1. With respect to the types of IBD being adjudicated for risk of colorectal cancer, only the Crohn's Disease and Ulcerative Colitis were included in the study. Indeterminate colitis is a subtype of IBD accounting for 5-15% of patients with IBD. There has also been a case series published which warrants justification for exclusion of this IBD subtype from this meta-analysis. (Bernardino C. Branco, Noam Harpaz, David B. Sachar, Alexander J. Greenstein, Parissa Tabrizian, Joel J. Bauer, Adrian J. Greenstein, Colorectal Carcinoma in Indeterminate Colitis, Inflammatory Bowel Diseases, Volume 15, Issue 7, 1 July 2009, Pages 1076–1081, https://doi.org/10.1002/ibd.20865).
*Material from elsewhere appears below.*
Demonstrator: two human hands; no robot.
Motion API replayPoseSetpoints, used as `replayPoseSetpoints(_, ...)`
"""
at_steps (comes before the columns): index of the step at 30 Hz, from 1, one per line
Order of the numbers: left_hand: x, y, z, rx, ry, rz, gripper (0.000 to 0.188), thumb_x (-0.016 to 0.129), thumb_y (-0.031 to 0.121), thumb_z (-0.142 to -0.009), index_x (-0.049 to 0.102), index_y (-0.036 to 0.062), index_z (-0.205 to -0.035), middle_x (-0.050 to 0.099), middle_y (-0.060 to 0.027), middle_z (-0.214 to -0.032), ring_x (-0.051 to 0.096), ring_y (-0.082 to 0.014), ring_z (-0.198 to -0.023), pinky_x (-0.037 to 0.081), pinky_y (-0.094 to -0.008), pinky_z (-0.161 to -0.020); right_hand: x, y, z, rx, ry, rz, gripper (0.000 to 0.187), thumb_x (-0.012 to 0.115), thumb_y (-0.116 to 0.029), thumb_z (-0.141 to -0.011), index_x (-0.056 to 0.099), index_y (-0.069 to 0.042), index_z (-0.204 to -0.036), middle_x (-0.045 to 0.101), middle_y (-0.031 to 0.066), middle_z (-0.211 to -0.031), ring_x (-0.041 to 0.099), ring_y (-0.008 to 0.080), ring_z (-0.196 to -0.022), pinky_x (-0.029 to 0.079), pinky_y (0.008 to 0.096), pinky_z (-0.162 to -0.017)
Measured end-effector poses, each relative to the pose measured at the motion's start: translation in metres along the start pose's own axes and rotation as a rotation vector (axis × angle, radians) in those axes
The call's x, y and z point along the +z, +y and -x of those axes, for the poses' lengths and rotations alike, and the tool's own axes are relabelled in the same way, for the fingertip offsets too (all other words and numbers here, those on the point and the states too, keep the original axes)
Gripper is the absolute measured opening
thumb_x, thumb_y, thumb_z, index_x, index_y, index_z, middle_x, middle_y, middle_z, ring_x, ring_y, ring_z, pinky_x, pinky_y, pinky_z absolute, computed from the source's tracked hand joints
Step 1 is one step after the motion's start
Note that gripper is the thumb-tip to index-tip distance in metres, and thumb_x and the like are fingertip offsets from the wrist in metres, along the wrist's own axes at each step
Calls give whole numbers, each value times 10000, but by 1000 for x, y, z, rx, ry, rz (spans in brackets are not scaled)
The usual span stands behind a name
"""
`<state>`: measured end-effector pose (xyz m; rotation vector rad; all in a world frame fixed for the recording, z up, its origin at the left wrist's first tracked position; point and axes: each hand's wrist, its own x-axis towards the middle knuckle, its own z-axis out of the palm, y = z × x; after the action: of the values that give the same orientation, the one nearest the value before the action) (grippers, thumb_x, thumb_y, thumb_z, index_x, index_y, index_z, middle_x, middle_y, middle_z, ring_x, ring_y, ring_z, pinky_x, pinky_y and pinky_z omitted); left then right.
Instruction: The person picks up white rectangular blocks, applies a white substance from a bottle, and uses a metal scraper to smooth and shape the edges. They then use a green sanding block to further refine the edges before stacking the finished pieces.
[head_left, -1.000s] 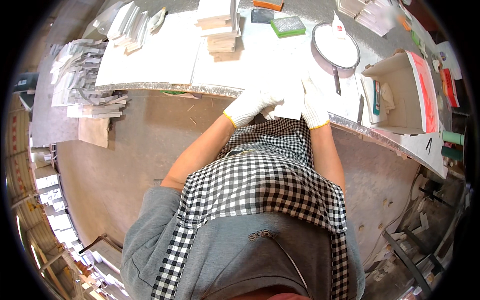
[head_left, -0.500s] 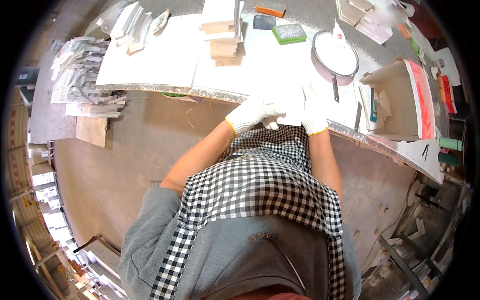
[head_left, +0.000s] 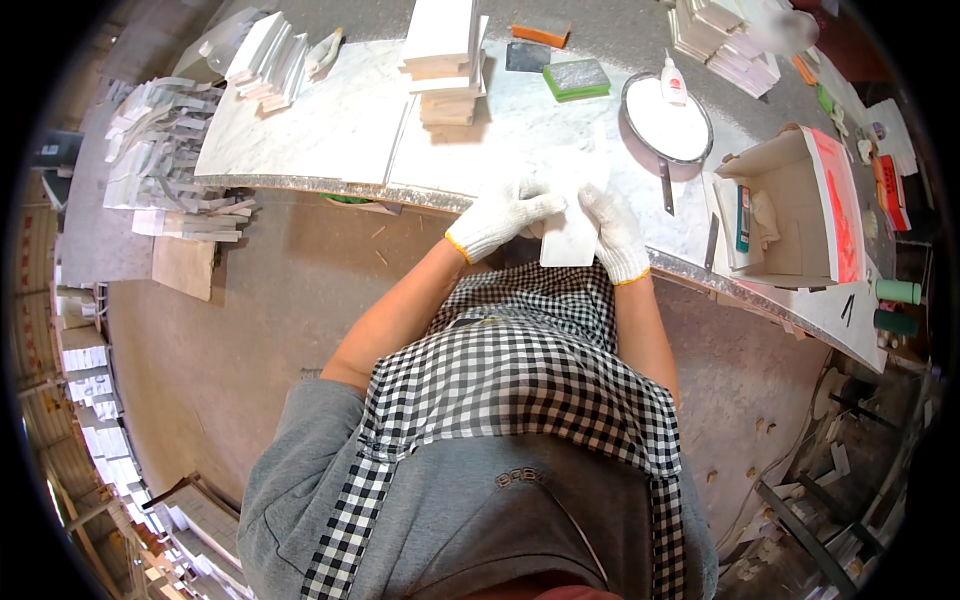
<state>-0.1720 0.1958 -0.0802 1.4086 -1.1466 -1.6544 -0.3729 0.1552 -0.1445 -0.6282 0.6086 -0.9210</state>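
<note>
In front of my body, by the table's near edge, both hands hold a flat white rectangular tile-like piece (head_left: 568,242). My left hand (head_left: 508,217), in a white knit glove with a yellow cuff, is closed on the piece's left edge with the thumb on top. My right hand (head_left: 617,235), gloved alike, grips the right edge, its thumb also on the upper face. The piece's far end blends into the bright tabletop, so its full length cannot be made out. Beneath it, the fingers are hidden.
The marble-topped table (head_left: 310,130) bears stacked white slabs (head_left: 443,50), a green-edged abrasive block (head_left: 577,80), an orange block (head_left: 541,33) and a round dark-rimmed pan (head_left: 668,125) with a white bottle (head_left: 673,82). An open carton (head_left: 790,205) stands right; piled strips (head_left: 160,145) lie left.
The white piece now shows more plainly between my hands, its near end further toward my body. My left thumb has come onto its top, and the right hand has turned inward.
</note>
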Motion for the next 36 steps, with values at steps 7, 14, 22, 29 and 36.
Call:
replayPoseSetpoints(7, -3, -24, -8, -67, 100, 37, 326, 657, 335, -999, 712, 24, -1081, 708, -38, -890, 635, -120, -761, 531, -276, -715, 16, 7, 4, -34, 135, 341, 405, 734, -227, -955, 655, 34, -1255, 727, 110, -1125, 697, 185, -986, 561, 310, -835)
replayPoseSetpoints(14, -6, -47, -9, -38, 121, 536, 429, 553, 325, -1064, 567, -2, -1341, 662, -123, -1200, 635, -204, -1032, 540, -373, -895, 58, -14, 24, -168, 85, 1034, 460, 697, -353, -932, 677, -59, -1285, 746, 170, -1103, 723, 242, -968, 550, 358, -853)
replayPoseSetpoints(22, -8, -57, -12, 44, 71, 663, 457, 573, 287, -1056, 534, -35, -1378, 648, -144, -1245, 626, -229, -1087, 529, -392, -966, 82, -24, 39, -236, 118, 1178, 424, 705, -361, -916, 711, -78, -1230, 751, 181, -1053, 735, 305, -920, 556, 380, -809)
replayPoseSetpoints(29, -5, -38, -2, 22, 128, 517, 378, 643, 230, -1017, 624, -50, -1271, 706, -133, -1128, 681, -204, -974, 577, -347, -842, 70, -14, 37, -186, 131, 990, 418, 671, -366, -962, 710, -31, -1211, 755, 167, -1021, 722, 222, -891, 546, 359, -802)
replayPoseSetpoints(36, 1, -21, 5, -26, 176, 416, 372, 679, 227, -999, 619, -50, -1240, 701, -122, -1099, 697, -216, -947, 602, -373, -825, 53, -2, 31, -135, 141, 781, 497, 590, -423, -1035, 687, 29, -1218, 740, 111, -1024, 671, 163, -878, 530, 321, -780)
2. Please consider inclusion of these studies to further strengthen your pooling:

A. https://www.thelancet.com/journals/lancet/article/PIIS0140-6736(19)32545-0/fulltext

B.https://journals.lww.com/ajg/abstract/2016/10000/cancer_in_elderly_onset_inflammatory_bowel.19.aspx

Author Response

Reviewer 2:

Majority of research of colorectal CA in IBD has focused on young onset patients. Now new research has focused on elderly-onset IBD and whether or not it is related to an increased incidence and mortality rate of colorectal cancer. This is a very timely meta-analysis that is essential to guide clinical guideline policy stratification for elderly onset IBD. My comments are as follows:

  1. With respect to the types of IBD being adjudicated for risk of colorectal cancer, only the Crohn's Disease and Ulcerative Colitis were included in the study. Indeterminate colitis is a subtype of IBD accounting for 5-15% of patients with IBD. There has also been a case series published which warrants justification for exclusion of this IBD subtype from this meta-analysis. (Bernardino C. Branco, Noam Harpaz, David B. Sachar, Alexander J. Greenstein, Parissa Tabrizian, Joel J. Bauer, Adrian J. Greenstein, Colorectal Carcinoma in Indeterminate Colitis, Inflammatory Bowel Diseases, Volume 15, Issue 7, 1 July 2009, Pages 1076–1081, https://doi.org/10.1002/ibd.20865).

Response: Thank you for your comment. We did not restrict IBD type to only CD or UC. However, no studies were found on the indeterminate colitis, which has been added to our limitations (p 7).

  1. Please consider inclusion of these studies to further strengthen your pooling:
  2. https://www.thelancet.com/journals/lancet/article/PIIS0140-6736(19)32545-0/fulltext

B.https://journals.lww.com/ajg/abstract/2016/10000/cancer_in_elderly_onset_inflammatory_bowel.19.aspx

Response: With thanks, the article written by Olén et al. duplicates the study conducted by Everhov et al., which is already included in our meta-analysis (ref 22). Since Everhov et al.'s study has more comprehensive data, we have included it instead. Furthermore, we have also included Cheddani et al.'s study in our meta-analysis (ref 21).